EXERCISE DESCRIPTION>
Could you retype the records below exactly as they appear, skipping any pictures?

□ □ □ □ □ □ □

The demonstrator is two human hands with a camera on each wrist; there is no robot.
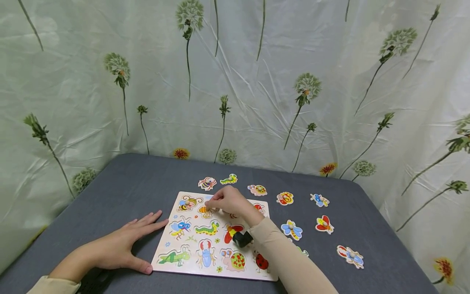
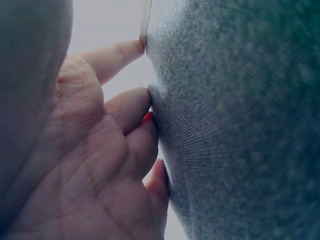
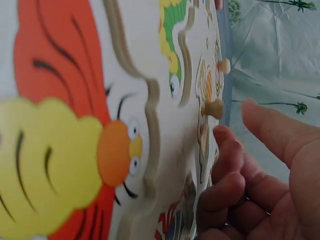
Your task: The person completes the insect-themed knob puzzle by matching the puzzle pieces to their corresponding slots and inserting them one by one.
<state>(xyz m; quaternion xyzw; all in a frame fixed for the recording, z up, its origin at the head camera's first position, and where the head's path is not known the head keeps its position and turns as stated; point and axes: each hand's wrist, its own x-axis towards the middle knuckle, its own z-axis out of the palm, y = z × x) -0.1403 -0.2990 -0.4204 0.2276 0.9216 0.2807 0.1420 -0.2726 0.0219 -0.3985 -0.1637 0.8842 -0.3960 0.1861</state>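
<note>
Fingers point(image 3: 222, 192) of my right hand point(image 1: 233, 200) were loosely bent, thumb and forefinger parted just beside the wooden knob point(image 3: 214, 108) of an orange-striped bee piece point(image 1: 205, 211), with a gap showing in the right wrist view. That piece lay in the top row of the puzzle board point(image 1: 205, 271), a little below and left of the middle of the head view; I could not tell whether it sat flush. Just to its left, in the board's upper left corner, was a smiling bee piece point(image 1: 188, 203). My left hand point(image 1: 123, 247) lay at the lower left of the frame, its fingers spread on the grey surface point(image 1: 147, 183), fingertips at the board's left edge and thumb at its lower left corner. Beyond the board were a spider piece point(image 1: 207, 183), a caterpillar piece point(image 1: 229, 179) and a snail piece point(image 1: 257, 190); toward the lower right, a red-winged piece point(image 1: 324, 224) and a beetle piece point(image 1: 350, 257). A flowered curtain point(image 1: 257, 114) filled the upper frame.
</note>
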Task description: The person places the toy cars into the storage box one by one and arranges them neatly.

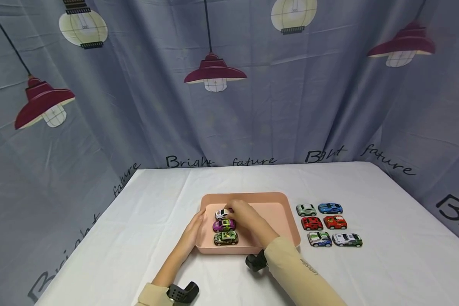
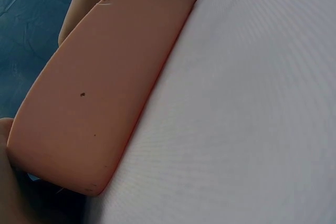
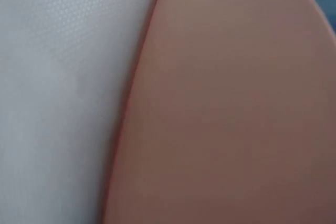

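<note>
A pink tray (image 1: 267,216) stands on the white-covered table. Along its left wall lies my left hand (image 1: 192,230), touching the side with fairly straight fingers; part of that hand (image 2: 8,187) shows at the tray's corner in the left wrist view. Inside the tray my right hand (image 1: 246,216) pinches a white toy car (image 1: 220,214) at the far end of a column. Below it sit a purple toy car (image 1: 223,225) and a green patterned toy car (image 1: 225,238). The right wrist view holds only the tray's outer wall (image 3: 226,103) close up; that hand's fingers are hidden there.
Right of the tray, several toy cars stand in pairs: pale green (image 1: 306,209) and blue (image 1: 330,208), two red ones (image 1: 311,223), then a white-blue-green car (image 1: 319,239) and a white police-style car (image 1: 347,240). A grey-blue printed curtain (image 1: 252,123) hangs behind the table.
</note>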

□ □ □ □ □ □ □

EXERCISE OUTPUT>
The demonstrator is two human hands with a camera on each wrist; there is no robot.
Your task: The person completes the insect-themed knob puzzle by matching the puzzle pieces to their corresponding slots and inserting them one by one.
<state>(xyz m; quaternion xyzw; all in a frame fixed for the recording, z up, its origin at the head camera's first position, and where the head's path is not known the head keeps its position and turns as stated; point and axes: each hand's wrist, its own x-axis towards the middle knuckle, its own z-axis out of the palm, y = z × x) -0.1403 -0.2990 -0.4204 0.2276 0.9216 0.2807 0.1420 -0.2726 0.0219 -0.3985 -0.1637 0.8842 -0.3960 0.1861</state>
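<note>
Fingers point(image 3: 222, 192) of my right hand point(image 1: 233, 200) were loosely bent, thumb and forefinger parted just beside the wooden knob point(image 3: 214, 108) of an orange-striped bee piece point(image 1: 205, 211), with a gap showing in the right wrist view. That piece lay in the top row of the puzzle board point(image 1: 205, 271), a little below and left of the middle of the head view; I could not tell whether it sat flush. Just to its left, in the board's upper left corner, was a smiling bee piece point(image 1: 188, 203). My left hand point(image 1: 123, 247) lay at the lower left of the frame, its fingers spread on the grey surface point(image 1: 147, 183), fingertips at the board's left edge and thumb at its lower left corner. Beyond the board were a spider piece point(image 1: 207, 183), a caterpillar piece point(image 1: 229, 179) and a snail piece point(image 1: 257, 190); toward the lower right, a red-winged piece point(image 1: 324, 224) and a beetle piece point(image 1: 350, 257). A flowered curtain point(image 1: 257, 114) filled the upper frame.
</note>
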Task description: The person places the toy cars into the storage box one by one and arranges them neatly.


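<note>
A pink tray (image 1: 267,216) stands on the white-covered table. Along its left wall lies my left hand (image 1: 192,230), touching the side with fairly straight fingers; part of that hand (image 2: 8,187) shows at the tray's corner in the left wrist view. Inside the tray my right hand (image 1: 246,216) pinches a white toy car (image 1: 220,214) at the far end of a column. Below it sit a purple toy car (image 1: 223,225) and a green patterned toy car (image 1: 225,238). The right wrist view holds only the tray's outer wall (image 3: 226,103) close up; that hand's fingers are hidden there.
Right of the tray, several toy cars stand in pairs: pale green (image 1: 306,209) and blue (image 1: 330,208), two red ones (image 1: 311,223), then a white-blue-green car (image 1: 319,239) and a white police-style car (image 1: 347,240). A grey-blue printed curtain (image 1: 252,123) hangs behind the table.
</note>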

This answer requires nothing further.